Isto tem consequências práticas para uma equipa de produto. O texto como representação intermédia é inspecionável, pode ser guardado em cache e editado — dá à aplicação um ponto limpo para associar os acessórios escolhidos pelo utilizador e as palavras do prompt. Também significa que o mesmo percurso de geração serve os dois modos de entrada indicados no anúncio: uma selfie transforma-se numa legenda, e um prompt escrito já é texto, pelo que ambos convergem para a mesma chamada final ao Imagen.
O vídeo como funcionalidade limitada e agendada
A Google não trata os três modelos de forma igual em termos de disponibilidade. A geração com Imagen parece ser o resultado predefinido, enquanto a animação com Veo é descrita como algo que acontece 'em alguns casos'. O anúncio restringe ainda mais o vídeo: às sextas-feiras deste mês de setembro, os utilizadores podem animar a sua mascote num vídeo de 8 segundos, com tecnologia Veo, 'disponível para um número limitado de criações'.
Trata-se de um racionamento deliberado da etapa mais dispendiosa. A geração de vídeo está limitada tanto por um dia da semana como por um limite ao número de criações. Isto lê-se como uma forma de expor o Veo a um público amplo, mantendo controlada a carga e o custo de geração — um recordatório de que, numa aplicação multi-modelo, o frontend também tem de comunicar escassez e elegibilidade, e não apenas capacidade.

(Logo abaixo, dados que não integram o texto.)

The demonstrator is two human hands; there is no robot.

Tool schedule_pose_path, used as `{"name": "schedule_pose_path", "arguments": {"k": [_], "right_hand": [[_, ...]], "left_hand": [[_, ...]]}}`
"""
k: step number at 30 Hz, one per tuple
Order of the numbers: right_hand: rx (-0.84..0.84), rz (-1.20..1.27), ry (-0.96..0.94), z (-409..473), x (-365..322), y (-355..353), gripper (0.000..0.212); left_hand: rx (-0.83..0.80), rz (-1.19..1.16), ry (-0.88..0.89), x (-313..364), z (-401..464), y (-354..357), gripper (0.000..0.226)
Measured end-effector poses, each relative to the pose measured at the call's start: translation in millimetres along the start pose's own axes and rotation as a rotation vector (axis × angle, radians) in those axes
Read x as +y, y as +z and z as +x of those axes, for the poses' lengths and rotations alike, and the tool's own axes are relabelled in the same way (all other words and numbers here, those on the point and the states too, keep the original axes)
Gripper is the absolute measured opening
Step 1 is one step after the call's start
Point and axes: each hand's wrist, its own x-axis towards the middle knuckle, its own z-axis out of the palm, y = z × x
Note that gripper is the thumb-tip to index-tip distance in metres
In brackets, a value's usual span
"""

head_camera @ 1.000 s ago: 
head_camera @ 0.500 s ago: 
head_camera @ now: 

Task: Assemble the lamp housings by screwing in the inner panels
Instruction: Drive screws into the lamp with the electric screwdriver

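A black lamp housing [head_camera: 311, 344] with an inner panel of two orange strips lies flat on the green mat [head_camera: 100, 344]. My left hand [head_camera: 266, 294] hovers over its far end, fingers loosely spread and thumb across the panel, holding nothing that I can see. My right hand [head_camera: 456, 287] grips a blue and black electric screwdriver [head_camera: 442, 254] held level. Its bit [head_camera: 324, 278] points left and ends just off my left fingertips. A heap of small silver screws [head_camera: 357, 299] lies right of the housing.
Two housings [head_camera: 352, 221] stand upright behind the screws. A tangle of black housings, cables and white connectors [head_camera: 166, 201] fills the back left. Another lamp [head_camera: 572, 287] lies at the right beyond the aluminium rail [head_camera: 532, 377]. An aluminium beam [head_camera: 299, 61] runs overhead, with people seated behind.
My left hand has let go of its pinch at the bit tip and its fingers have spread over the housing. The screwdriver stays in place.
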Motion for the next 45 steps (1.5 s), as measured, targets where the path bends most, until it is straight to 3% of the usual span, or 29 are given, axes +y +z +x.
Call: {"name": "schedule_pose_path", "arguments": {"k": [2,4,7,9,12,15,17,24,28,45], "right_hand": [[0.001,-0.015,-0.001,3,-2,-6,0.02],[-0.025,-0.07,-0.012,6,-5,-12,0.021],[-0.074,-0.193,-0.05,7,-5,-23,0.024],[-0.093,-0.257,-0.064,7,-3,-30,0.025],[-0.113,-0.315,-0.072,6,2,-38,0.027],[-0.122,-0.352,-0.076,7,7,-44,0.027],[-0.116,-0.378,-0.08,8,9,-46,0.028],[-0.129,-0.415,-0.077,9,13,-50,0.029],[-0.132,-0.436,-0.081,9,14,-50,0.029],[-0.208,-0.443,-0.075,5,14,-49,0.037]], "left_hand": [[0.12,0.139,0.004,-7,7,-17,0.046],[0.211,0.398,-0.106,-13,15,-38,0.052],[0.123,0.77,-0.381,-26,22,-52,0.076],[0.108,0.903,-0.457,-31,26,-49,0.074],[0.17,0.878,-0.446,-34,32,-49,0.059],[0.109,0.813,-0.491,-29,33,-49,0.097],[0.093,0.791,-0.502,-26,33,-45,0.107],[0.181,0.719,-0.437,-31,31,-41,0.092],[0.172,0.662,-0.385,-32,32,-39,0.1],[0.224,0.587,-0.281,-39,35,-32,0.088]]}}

A implicação: as aplicações de consumo estão a tornar-se frontends de orquestração de modelos
A lição específica do Androidify é que um gerador lúdico de mascotes é, por debaixo, um problema de coordenação: três modelos com latências, custos e disponibilidades diferentes, apresentados como uma experiência fluida com um resultado de 8 segundos e um convite para partilhar com #Androidify.
A engenharia que realmente importa aqui não está em nenhum modelo isolado, mas nas ligações entre eles — como uma fotografia se transforma numa legenda, como uma legenda mais acessórios se transforma numa imagem e como um subconjunto dessas imagens chega a ganhar um vídeo. As equipas que constroem experiências semelhantes devem esperar que o trabalho difícil de frontend esteja precisamente nessas transições, e em sinalizar com honestidade quais as etapas sempre disponíveis e quais são racionadas.